Wang Anshi (1021-1086), a Song Dynasty (960-1279) politician and scholar, asked scholar, poet Su Shi (1037-1101) to fetch water for him from the middle of the Three Gorges section of the Yangtze River for his Yangxian tea leaves. Su overslept during his trip, and instead of fetching water from that section of the river, he got it from the lower gorge, thinking that it probably wouldn't make much difference. Yet upon tasting the tea made with the water, Wang could immediately tell which section of the Gorges the water was from. This might be a legend, but it is so true when it comes to tea-making.

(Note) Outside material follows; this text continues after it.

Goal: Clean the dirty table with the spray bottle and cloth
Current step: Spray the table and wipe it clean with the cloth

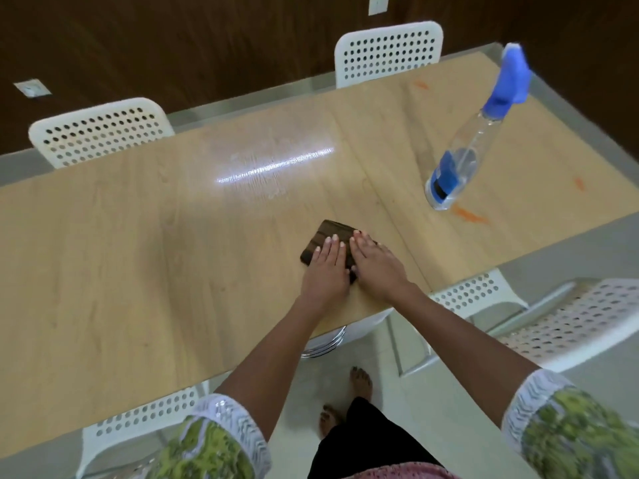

Tea makes a man exact, and agile. You have to get things orchestrated and optimized to produce a certain result. For the lack of ways to quantify attributes of various elements in tea-making, a tea master develops astute judgment about the tool and the skill for using such tools. Such learning can be easily transferred to other fields.

In business, for instance, Yin tries to teach the idea that even high performers can fail if they do not develop affinity with other elements in the work environment, just as one can produce average tea from top-class tea leaves if, for instance, the water or the teapot is not the best for making such tea. He wants his employees to develop synergy with the products, the business platform, the customers, and most importantly, with each other as members of the same team, like leaves in the same pot.

Yin inadvertently uses tea-making to teach activity theory, produced by psychologist Lev SemyonovichVygotsky in the former Soviet Union, further developed in Sweden and widely used in the US, especially in my line of work, educational technology. The theory sees human activities as being complex, socially situated and mediated with the use of particular tools.

Making tea is a changing rather than static activity. We are not talking about adding X amount of A and Y amount of B to produce Z amount of C. The fascinating part is that such elements work on one another in a constant mode of interaction. The change of one element will bring about changes in the entire system to affect the results we set out to achieve. The activity is social, dynamic, and subject to conditions of the people, the tools and the materials we have. The process is so complex that it is more of an art than science. As an art, it defies a formula or a secret recipe.

But if you have read this far, you probably find this elaboration on a theory to be boring. An ounce of story is worth a ton of theories. China has a past full of such stories pregnant with implications for management, especially in the Asian environment. "I do not understand why nobody is paying attention to any of these any more," Yin complained. As Chinese students swarm to learn management theories from developed countries, as if only they hold the secret keys to the inner chambers of management, such teapot stories are forgotten, ignored or dismissed as irrelevant.

Fortunately we still have a few eccentric people like Yin and this author who are willing to learn and retell such stories. In Chinese, there is a proverb, "A teapot is a world". And making good tea can make a world of difference.

The author is an English-Chinese literary translator and instructional designer based in the US.